◆ Work instructions:
Exactly the lines below from the one with "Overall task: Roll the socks" up to and including the one with "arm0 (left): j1" make up the answer, with nothing else added.

Data records
══════

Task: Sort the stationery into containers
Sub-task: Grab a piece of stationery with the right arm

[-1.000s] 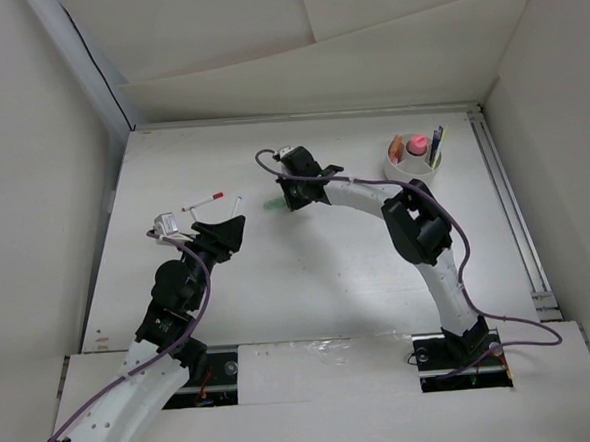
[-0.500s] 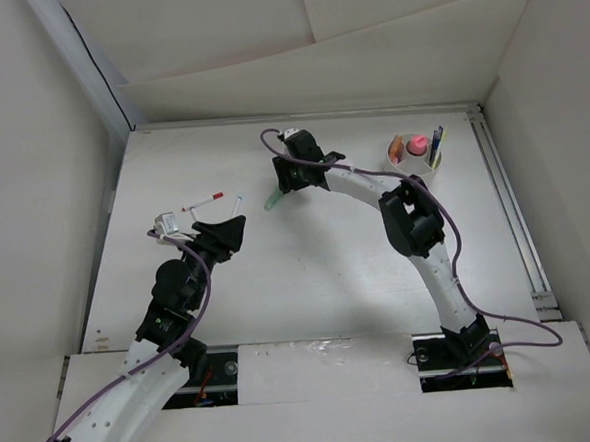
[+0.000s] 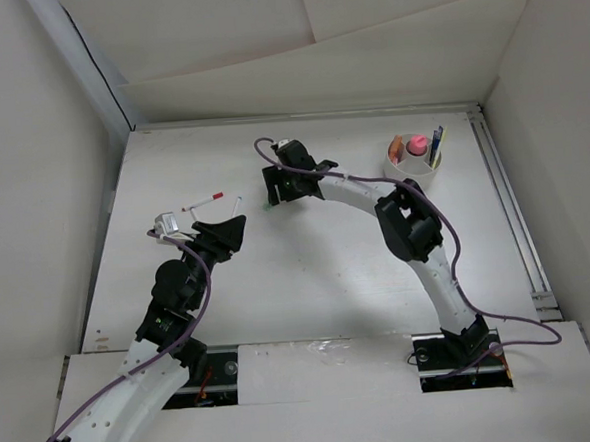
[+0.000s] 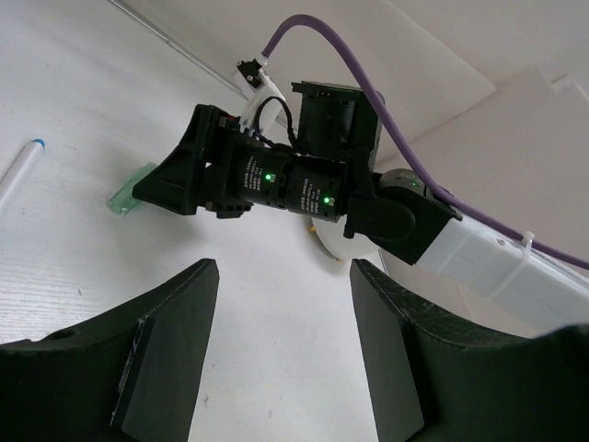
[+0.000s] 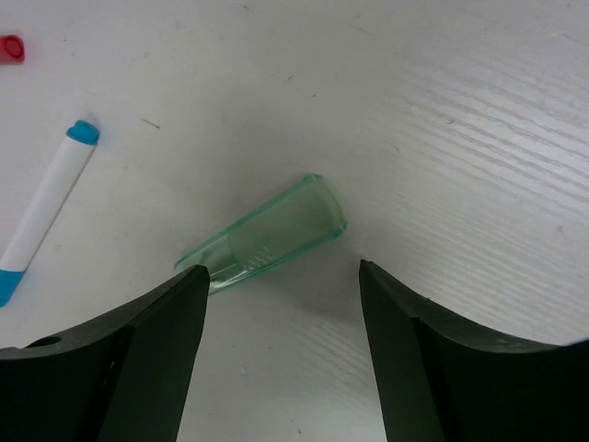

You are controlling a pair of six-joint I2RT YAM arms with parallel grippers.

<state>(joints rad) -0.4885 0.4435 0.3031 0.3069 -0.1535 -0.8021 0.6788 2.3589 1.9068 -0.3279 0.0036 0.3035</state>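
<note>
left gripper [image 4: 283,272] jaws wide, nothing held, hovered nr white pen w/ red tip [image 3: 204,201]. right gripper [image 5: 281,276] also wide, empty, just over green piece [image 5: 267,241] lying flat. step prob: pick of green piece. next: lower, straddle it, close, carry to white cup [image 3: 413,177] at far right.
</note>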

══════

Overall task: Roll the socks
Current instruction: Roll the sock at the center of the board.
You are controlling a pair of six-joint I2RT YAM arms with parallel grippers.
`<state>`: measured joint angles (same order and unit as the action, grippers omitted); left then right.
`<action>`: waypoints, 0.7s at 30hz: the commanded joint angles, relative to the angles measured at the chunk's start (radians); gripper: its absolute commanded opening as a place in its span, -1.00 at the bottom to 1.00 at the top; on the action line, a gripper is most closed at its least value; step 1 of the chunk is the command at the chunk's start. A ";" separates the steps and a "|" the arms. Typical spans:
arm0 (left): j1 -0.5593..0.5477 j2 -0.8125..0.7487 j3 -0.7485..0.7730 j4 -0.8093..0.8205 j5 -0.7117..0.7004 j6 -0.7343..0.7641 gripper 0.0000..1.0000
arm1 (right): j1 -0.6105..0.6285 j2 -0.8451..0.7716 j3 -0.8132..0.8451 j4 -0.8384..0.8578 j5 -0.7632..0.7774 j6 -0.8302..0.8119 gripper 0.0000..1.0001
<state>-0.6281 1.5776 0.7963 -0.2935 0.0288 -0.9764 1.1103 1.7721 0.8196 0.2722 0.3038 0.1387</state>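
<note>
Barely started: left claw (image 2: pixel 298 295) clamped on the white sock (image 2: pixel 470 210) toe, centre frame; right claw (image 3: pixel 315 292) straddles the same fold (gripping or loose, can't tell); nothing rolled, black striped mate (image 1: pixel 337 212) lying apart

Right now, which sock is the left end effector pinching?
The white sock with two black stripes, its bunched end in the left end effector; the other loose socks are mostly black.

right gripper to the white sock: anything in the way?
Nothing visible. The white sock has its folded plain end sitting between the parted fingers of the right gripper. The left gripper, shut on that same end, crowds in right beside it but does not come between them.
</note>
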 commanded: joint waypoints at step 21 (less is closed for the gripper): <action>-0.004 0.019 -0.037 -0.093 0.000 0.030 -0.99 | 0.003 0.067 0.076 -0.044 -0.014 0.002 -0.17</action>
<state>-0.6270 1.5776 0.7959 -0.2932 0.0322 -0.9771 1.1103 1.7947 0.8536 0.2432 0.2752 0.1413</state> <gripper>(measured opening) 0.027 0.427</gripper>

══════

◆ Result below:
Overall task: Roll the socks
Current instruction: Roll the sock at the center of the board.
You are controlling a pair of six-joint I2RT YAM arms with parallel grippers.
`<state>`: measured joint angles (same order and unit as the action, grippers omitted); left then right.
`<action>`: waypoints, 0.7s at 30hz: the commanded joint angles, relative to the angles measured at the chunk's start (radians); gripper: its absolute commanded opening as a place in its span, -1.00 at the bottom to 1.00 at the top; on the action line, a gripper is most closed at its least value; step 1 of the chunk is the command at the chunk's start. A ";" separates the steps and a "|" the arms. Typical spans:
arm0 (left): j1 -0.5593..0.5477 j2 -0.8125..0.7487 j3 -0.7485..0.7730 j4 -0.8093..0.8205 j5 -0.7117..0.7004 j6 -0.7343..0.7641 gripper 0.0000..1.0000

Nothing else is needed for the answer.